Da opinionista
Il punto non è vincere. Il punto è resistere fino alla fine” (Khaled)
Sono stato a Gaza nel 2007, ben 51 anni dopo i fatti narr ati da Joe Sacco nel suo Gaza 1956, un reportage storico di un autore che probabilmente segna il punto più alto della sua carriera giornalistica-fumettistica, proprio con questo volume. Un lavoro immenso per dare luce a due massacri (si parla di 257 morti), avvenuti nel lontano 1956 nelle città palestinesi di Rafah e Khan Younis. Due stragi che Joe ricostruisce meticolosamente attraverso le testimonianze dei sopravvissuti e un lavoro di ricerca straordinario. Il tutto viene raccontato attraverso innumerevoli tavole che danno vita a un gran fumetto.
“Le graphic novel sono un mezzo formidabile di espressione. I disegni hanno la capacità di attrarre un pubblico vastissimo di lettori incuriosendolo ma anche invitandolo a pensare. Per me è importante trasmettere l’emozione dei posti che racconto, voglio che il lettore apra il libro e si trovi realmente nel posto che io sto raccontando. Con una graphic novel puoi letteralmente portare i lettori a casa dei protagonisti delle vicende che hai messo sulla pagina. Il lettore ha subito un’immagine precisa della storia che vuoi raccontare e dei personaggi che ne sono protagonisti”.
A Gaza ci sono stato nel 2007, per un progetto che allora si chiamava Sport Sotto Assedio, poche settimane prima che Hamas prendesse il controllo completo della Striscia e che Israele chiudesse definitivamente i confini e che blindasse quel milione e mezzo di disperati, uomini e donne colpevoli solo di essere palestinesi. Conosco alcuni di quei luoghi e il caos che si respira.
Note a margine della storia è il sottotitolo che da Joe Sacco a questo lavoro. Note a margine perché queste due stragi non fanno parte della storia palestinese, troppo veloce, troppo densa di fatti di sangue e di massacri per poter ricordare tutto. I fatti sono sempre in movimento affermano gli abitanti di Gaza, non c’è tempo di metabolizzare una tragedia perché viene sostituita subito da un’altra.
“Quando scrivi certe storie devi sentirti molto responsabile per raccontare la storia di quelle persone in maniera precisa. Voglio trasmettere ai lettori le sensazioni che i testimoni provano quando mi raccontano la loro vita. Voglio mostrare nei miei libri come queste persone a distanza di anni soffrano ancora per le conseguenze di certi terribili eventi soprattutto quando si tratta di persone anziane che hanno visto l’evolversi nel tempo di certe situazioni”.

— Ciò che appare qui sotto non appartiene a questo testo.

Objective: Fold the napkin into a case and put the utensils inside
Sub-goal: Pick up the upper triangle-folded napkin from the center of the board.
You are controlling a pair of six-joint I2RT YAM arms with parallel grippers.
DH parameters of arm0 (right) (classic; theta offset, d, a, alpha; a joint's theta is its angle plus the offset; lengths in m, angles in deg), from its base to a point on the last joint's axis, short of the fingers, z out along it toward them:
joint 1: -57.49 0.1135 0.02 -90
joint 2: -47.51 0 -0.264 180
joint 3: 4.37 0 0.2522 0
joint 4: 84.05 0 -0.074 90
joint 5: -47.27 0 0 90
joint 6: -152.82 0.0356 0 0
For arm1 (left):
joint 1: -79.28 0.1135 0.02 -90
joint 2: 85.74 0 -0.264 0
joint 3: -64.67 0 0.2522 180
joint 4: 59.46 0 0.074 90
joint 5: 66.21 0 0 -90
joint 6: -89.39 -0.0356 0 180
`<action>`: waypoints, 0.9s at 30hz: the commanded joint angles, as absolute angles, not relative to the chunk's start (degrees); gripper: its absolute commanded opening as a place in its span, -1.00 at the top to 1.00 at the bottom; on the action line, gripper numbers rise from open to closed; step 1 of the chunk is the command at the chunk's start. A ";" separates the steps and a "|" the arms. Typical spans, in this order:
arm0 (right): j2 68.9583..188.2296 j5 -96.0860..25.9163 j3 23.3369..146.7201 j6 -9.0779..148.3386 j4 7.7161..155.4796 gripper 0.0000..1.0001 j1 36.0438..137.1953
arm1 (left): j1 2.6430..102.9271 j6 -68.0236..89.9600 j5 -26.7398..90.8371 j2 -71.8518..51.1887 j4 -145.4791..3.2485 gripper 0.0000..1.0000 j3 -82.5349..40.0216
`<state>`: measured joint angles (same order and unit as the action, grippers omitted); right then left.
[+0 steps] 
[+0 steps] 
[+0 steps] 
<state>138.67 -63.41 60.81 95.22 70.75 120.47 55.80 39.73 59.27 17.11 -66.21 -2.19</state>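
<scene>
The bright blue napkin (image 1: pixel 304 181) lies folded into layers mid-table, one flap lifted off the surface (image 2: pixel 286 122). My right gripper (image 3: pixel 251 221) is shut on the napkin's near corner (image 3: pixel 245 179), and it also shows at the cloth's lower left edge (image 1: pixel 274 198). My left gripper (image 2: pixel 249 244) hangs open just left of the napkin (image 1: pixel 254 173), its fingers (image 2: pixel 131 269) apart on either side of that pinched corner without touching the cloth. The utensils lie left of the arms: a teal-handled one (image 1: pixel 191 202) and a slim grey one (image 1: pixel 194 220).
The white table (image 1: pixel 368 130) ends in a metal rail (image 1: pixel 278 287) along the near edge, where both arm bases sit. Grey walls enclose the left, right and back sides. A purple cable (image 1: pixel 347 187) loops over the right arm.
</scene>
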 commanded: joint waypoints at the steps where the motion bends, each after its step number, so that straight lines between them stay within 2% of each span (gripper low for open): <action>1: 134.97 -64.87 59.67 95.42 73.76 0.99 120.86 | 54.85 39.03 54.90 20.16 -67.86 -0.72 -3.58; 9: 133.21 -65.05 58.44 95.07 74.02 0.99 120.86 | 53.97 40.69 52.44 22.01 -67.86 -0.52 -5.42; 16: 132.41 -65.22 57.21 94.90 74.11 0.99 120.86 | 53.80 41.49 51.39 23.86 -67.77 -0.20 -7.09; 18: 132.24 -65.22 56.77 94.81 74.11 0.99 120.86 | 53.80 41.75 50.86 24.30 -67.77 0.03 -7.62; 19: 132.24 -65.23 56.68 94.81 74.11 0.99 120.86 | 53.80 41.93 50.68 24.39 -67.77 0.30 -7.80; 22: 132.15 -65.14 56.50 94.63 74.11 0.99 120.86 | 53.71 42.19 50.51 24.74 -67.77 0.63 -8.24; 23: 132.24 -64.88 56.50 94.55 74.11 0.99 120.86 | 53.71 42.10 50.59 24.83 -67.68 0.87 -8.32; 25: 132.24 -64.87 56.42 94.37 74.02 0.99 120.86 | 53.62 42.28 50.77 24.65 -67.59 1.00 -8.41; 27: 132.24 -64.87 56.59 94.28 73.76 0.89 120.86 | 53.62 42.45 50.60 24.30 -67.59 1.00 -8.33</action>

“Qui il 1956 è ogni giorno. Il 1956 è morto. Il 1956 è per mia nonna e mio nonno.” Gli urla contro un padre infastidito dalla ricerca di Joe Sacco. A Khan Younis, come negli altri campi profughi palestinesi è guerra ogni giorno. Le incursioni israeliane così come gli omicidi mirati, non sono mai terminati.
Il libro di Joe Sacco è stato scritto nel 2001, quasi ben 10 anni fa e nonostante le note di aggiornamento, è completamente superato dalla storia stessa. Neanche due anni fa, sulla popolazione palestinese si è abbattuta l’operazione Piombo Fuso, probabilmente la più grande tragedia mai vissuta per i disperati ma sempre dignitosi e orgogliosi palestinesi.
Voglio scrivere poco di questo libro perché deve essere e rimanere un invito alla lettura. E’ un’opera importante che vale i 20 euro del prezzo. Gaza 1956 è la storia di Gaza del 1967, o quella del 2001 o quella che ho visto io nel 2007 così come quella che nel 2009 è stata bombardata, violata e violentata per 45 giorni dall’esercito israeliano. Il lavoro di memoria e di ricerca di Sacco, oltre a essere uno splendido esempio di come funzionino certi meccanismi, dimostra proprio questo. Un’occupazione che dura da decenni, che ha seminato odio e rancore per generazioni. Un punto di non ritorno da cui probabilmente non ci si può sottrarre. Come dice Khaled, combattente palestinese, il punto è resistere fino alla fine.